Par Dominique_C_6 (médecin)

Réponse d’un vieux médecin gériatre hospitalier et libéral aux jeunes étudiants de l’EHESS et internes des hôpitaux :

– dans une société de plus en plus complexe, la seule autorité qui vaille est la compétence qui cherche le consensus efficient ; l’administration française est-elle prête à abandonner les enjeux de pouvoir arbitraire ? 

  -Une solution serait de privatiser les hôpitaux et de leur donner le statut de fondation à but non lucratif pour une meilleure responsabilisation des partenaires.         

– Pourquoi abandonner la T2A alors qu’elle est opérationnelle dans de très nombreux pays ? Vous savez que l’administration de la santé manipule sous prétexte de contrôle les résultats des évaluations médicales pour qu’ils se plient aux impératifs budgétaires de l’administration, leur enlevant tout intérêt technique.
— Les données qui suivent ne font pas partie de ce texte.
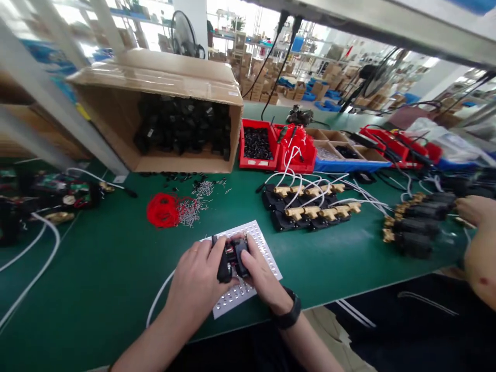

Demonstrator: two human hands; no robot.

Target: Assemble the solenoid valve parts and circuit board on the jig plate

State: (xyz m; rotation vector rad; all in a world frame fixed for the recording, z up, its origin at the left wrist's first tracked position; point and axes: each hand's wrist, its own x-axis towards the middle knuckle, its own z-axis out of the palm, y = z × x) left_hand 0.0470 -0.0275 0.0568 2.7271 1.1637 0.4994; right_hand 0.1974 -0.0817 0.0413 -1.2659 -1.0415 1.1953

Il suffit que les résultats d’évaluations médicales soient respectés et que les adaptations financières en soient déduites.

-Concernant l’épuisement des personnels hospitalier généralisé, il serait plus juste de parler de l’épuisement de certaines catégories de personnel à certains endroits et à certaines époques. Que la gestion fordiste des hôpitaux et ses contraintes administratives surréalistes soient désespérantes c’est tout à fait d’accord mais c’est du découragement pas de l’épuisement.

Je remarque que vous n’évoquez pas l’amélioration des coopérations avec les soignants libéraux, qui pourrait aussi être utile à l’efficience des hôpitaux.

En conclusion, votre pétition est sympathique mais pour sauver les hôpitaux, à mon avis vous allez devoir être nettement plus disruptif. Bon courage et soyez plus efficaces que les médecins et directeurs d’hôpitaux de ma génération.

« Il faudrait que chaque profession accepte de comprendre les difficultés d’une autre pour que le dialogue soit constructif »

Par Didier_G_5 (infirmier)

Il faudrait déjà que chaque profession accepte de comprendre les difficultés d’une autre pour que le dialogue soit constructif. En n’oubliant jamais que la finalité est tout de même de soigner des patients, au-delà même de la notion de rentabilité, même si celle-ci doit être prise en compte pour que le système soit viable en assurant un service de qualité !

“La recherche de plus de collaboration et du décloisonnement me paraît salutaire” 

Par Horse and doc (médecin)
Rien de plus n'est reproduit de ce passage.